José Souto Moura, antigo procurador-geral da República (PGR), estranha a divulgação do conteúdo das escutas telefónicas na Operação "Influencer" e sustenta que, do ponto de vista jurídico, António Costa não precisava de se demitir: “Do ponto de vista jurídico-penal, neste momento dos acontecimentos, não necessitava de se demitir”, diz José Souto Moura à Renascença.
Já no plano político, o argumento invocado por António Costa para deixar o cargo é classificado como “razoável, aceitável e até correto”.
Nesta entrevista, o ex-procurador-geral da República reage, por outro lado, com “estranheza” à divulgação de transcrições de escutas, lembrando que “as pessoas com acesso ao processo, têm que guardar esse segredo”.
E quando questionado se, neste quadro, o poder judicial não poderá, facilmente, influenciar decisivamente o rumo político do país, Souto Moura responde: “Pode influenciar o rumo político do país, se as regras não forem convenientemente cumpridas”.
No essencial, o antigo PGR sublinha, nesta entrevista à Renascença, que o Ministério Público fez o que tinha a fazer: “Provocou um facto. Esse facto foi a instalação de um processo, que é obrigatória por lei”. José Souto Moura conclui que o poder judicial não podia fazer outra coisa.
Acabámos de assistir à demissão de um primeiro-ministro e ao anúncio de que a Assembleia da República vai ser dissolvida, na sequência de um comunicado da Procuradoria-Geral da República. Pelo menos foi assim descrito. António Costa tinha outra saída, a não ser demitir-se?

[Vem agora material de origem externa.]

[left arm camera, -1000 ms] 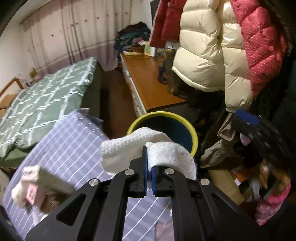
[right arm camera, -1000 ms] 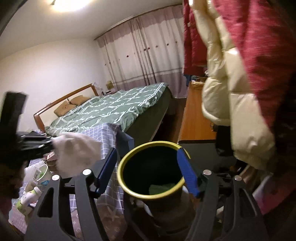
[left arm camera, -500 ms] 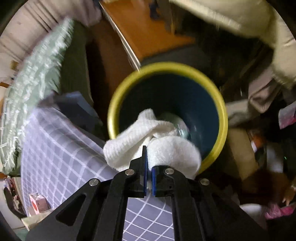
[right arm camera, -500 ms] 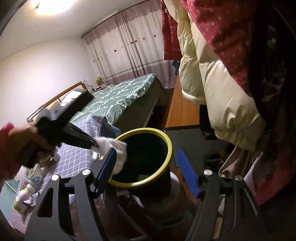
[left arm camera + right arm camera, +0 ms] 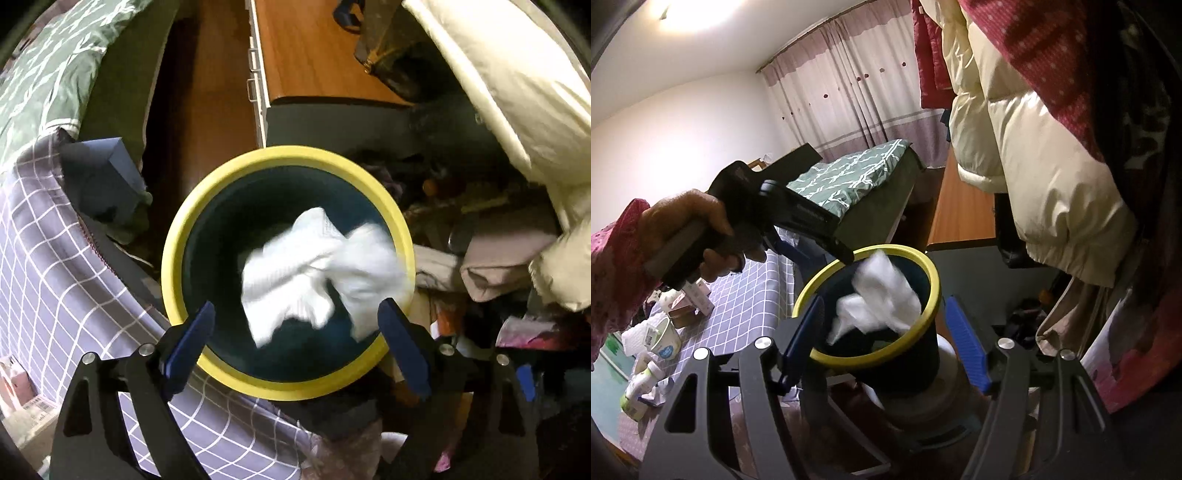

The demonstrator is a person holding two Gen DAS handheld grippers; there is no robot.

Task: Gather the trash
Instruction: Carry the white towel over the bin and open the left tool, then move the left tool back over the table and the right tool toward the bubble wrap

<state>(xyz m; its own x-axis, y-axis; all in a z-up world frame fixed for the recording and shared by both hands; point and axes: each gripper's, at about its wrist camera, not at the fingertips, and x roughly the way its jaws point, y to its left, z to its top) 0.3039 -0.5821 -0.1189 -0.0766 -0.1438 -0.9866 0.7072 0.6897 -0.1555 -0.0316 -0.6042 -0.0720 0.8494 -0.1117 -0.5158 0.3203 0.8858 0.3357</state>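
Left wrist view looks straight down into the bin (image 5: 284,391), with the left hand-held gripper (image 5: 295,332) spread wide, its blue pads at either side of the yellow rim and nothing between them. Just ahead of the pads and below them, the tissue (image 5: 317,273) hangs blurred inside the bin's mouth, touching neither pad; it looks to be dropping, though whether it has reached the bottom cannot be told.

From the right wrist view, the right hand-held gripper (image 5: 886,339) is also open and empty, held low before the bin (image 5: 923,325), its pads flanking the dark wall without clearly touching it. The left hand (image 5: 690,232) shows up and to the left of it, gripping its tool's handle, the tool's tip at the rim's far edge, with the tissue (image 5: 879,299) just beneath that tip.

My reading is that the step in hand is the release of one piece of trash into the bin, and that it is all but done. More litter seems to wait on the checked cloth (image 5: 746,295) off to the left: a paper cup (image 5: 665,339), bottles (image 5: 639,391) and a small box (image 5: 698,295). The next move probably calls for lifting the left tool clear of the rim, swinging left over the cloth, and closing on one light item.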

Juridicamente, o primeiro-ministro é considerado um “presumido inocente”. Ou seja, a presunção de inocência é um princípio constitucional que tem que ser minimamente tomado a sério. Portanto, do ponto de vista estritamente jurídico-penal, neste momento dos acontecimentos, não necessitava de se demitir, não era obrigado a demitir-se. Possivelmente numa fase muito posterior, perante uma pronúncia, poderia ser suspenso de funções, mas isso não tem nada a ver com o momento atual.
Agora, do ponto de vista político, estritamente político, aquilo que o primeiro-ministro disse parece-me razoável, aceitável e até correto.
Ou seja?
Ou seja, é preciso que as instituições mereçam uma confiança absoluta da parte dos cidadãos, e este facto de ser indiciado, ou ter um processo, em que tem de responder, abala essa confiança por parte da população.

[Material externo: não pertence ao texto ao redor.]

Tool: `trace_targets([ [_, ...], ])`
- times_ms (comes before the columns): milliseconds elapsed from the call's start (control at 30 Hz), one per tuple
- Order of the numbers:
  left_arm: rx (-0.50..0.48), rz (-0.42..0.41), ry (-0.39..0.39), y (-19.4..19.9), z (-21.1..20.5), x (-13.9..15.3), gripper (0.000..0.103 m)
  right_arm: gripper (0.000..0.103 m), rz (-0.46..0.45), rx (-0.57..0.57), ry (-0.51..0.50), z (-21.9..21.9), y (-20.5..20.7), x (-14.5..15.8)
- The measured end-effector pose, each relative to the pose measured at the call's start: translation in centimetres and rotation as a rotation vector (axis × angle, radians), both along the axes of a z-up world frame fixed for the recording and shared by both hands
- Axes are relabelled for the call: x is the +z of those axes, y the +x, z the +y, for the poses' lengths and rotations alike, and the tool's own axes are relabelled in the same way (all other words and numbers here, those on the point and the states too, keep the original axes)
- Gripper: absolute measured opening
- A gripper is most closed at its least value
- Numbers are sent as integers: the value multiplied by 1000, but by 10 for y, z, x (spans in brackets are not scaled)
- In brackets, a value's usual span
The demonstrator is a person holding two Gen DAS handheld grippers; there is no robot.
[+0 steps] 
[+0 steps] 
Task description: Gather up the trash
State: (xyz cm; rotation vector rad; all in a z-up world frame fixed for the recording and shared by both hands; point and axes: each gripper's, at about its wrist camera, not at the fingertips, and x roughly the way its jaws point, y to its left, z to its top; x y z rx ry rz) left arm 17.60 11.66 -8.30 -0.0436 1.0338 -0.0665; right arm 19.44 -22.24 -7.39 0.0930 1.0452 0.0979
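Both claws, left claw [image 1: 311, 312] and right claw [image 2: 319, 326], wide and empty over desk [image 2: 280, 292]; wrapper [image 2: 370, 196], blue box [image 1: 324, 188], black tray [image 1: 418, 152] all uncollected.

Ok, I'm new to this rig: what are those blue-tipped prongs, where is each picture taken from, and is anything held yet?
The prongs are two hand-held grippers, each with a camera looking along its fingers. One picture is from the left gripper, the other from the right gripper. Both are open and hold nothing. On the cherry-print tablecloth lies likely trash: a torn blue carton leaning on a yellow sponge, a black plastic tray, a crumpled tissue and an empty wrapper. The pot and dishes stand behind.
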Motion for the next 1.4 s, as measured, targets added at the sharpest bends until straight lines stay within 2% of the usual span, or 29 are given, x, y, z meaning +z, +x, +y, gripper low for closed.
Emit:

Mas se abala a confiança, significa isso que a presunção da inocência não foi eficaz...
A presunção da inocência não é convicção de inocência. A presunção de inocência, tem a ver com o ónus da prova. Ou seja, quem acusa tem obrigação de provar a culpa. Quem é acusado, ou é denunciado, não tem obrigação de provar a inocência. É, sobretudo, uma questão de ónus da prova. E, para além do próprio processo penal, a pessoa tem que ter um tratamento na vida da comunidade que não seja prejudicado pelo facto de ter um processo.
Mas saltaram já para o domínio público, escutas telefónicas envolver o primeiro-ministro. Como é que olha para isso?
Olho com estranheza. Eu não acredito que esse processo não esteja em segredo de justiça e as pessoas que tiverem acesso ao processo, têm que guardar esse segredo.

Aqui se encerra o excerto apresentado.